Much of what scientists think about soil metabolism might be wrong. New evidence from Northern Arizona University suggests that microbes in different soils use different biochemical methods to process nutrients, respire, and grow. The study, published last month inPlant and Soil, addresses long-held assumptions in the field of soil ecology and calls for more research and high-resolution methods to be applied to the area.
According to Paul Dijkstra, a research professor of biology at the Center for Ecosystem Science and Societyat NAU and the lead author of the study, soil metabolism differs from soil to soil. We were the first to see that.
We have learned that biochemistry is more about the metabolic pathways that the soil microbiota choosesmatters, and it matters a lot, according to the co-author. Michaela Dippold, a professor of geo-biosphere interactions at the University of Tubingen in Germany. Our field urgently needs to develop experimental approaches that can measure maintenance energy demand and underlying respiration in a robust way. It''s a challenge to which future soil ecology research will have to respond.
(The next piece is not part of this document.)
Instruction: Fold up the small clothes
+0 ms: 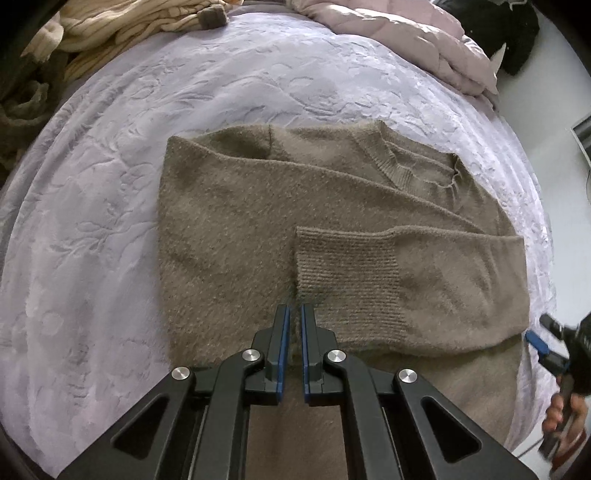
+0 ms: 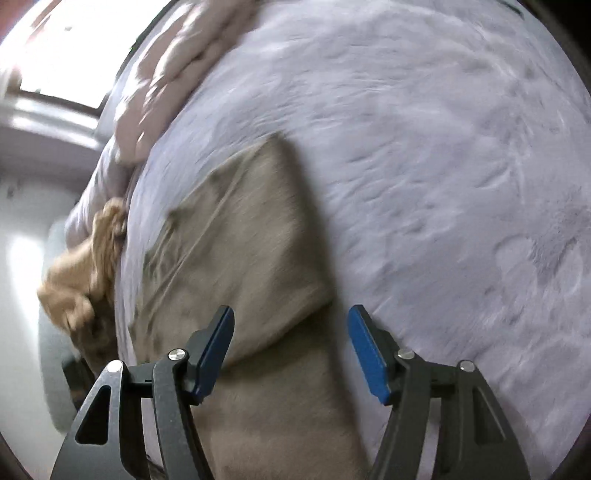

Dijkstra developed a basic and applied microbiology that allows for a single microbial species to model metabolism in laboratory conditions. By adding that labeled glucose to a soil sample, scientists can retrace how much CO2 was produced from each carbonatom in the molecule. In the manner in which a single letter in the gameshowWheel of Fortune may indicate an entire phrase, the position-specific CO2is a clue to the biochemical pathway taken.
Dijkstra said that when we developed this technique in 2011 to discern among metabolic pathways in soil, we essentially had a reply to a question no one had yet asked.
The villagers of the region discovered that most CO2 was obtained from the third C-atom in one soil, but from the first C-atom in the other two soils, suggesting that the soil microbial community in each was using a different biological method to process the sugar.
The first measurements for Dijkstra resulted in a kind of eureka moment. It was a Friday at 4 oh, and I was slummed. I quickly made a mix of these carbon isotopes, injected them into the soil, and measured the result of CO2. After 40 minutes, I pulled everything away, without believing I was seeing anything.
While the researchers do not know why soil communities use different pathways, one example is that some pathways provide protection against oxygen stress in certain situations.
The team''s proposal has significant implications for future soil research and management. As such, a small portion of the soil microbiome is highly active and effective in metabolizing and mobilizing nutrients, and it''s vital for researchers to know who those microbes are, according to Dippold. It''s important to learn more about the trophic dynamics of different soils to identify management goals.
This study suggests that these placeholder assumptions may hamper the fields'' ability to utilize what it knows about soils to combat climate warming.
Soil ecology cannot be compared in a simple proxy. We must be focused on soil microbial metabolism, and we need more extensive and more powerful tools to do sono matter how difficult such research might be. If not, we will again and again end up with inconclusive conclusions whose underlying processes aren''t well understood. That, according to Dippold, will limit our ability to manipulate soil microbial processes in order to reduce greenhouse gases emissions and reduce greenhouse impacts on soil health.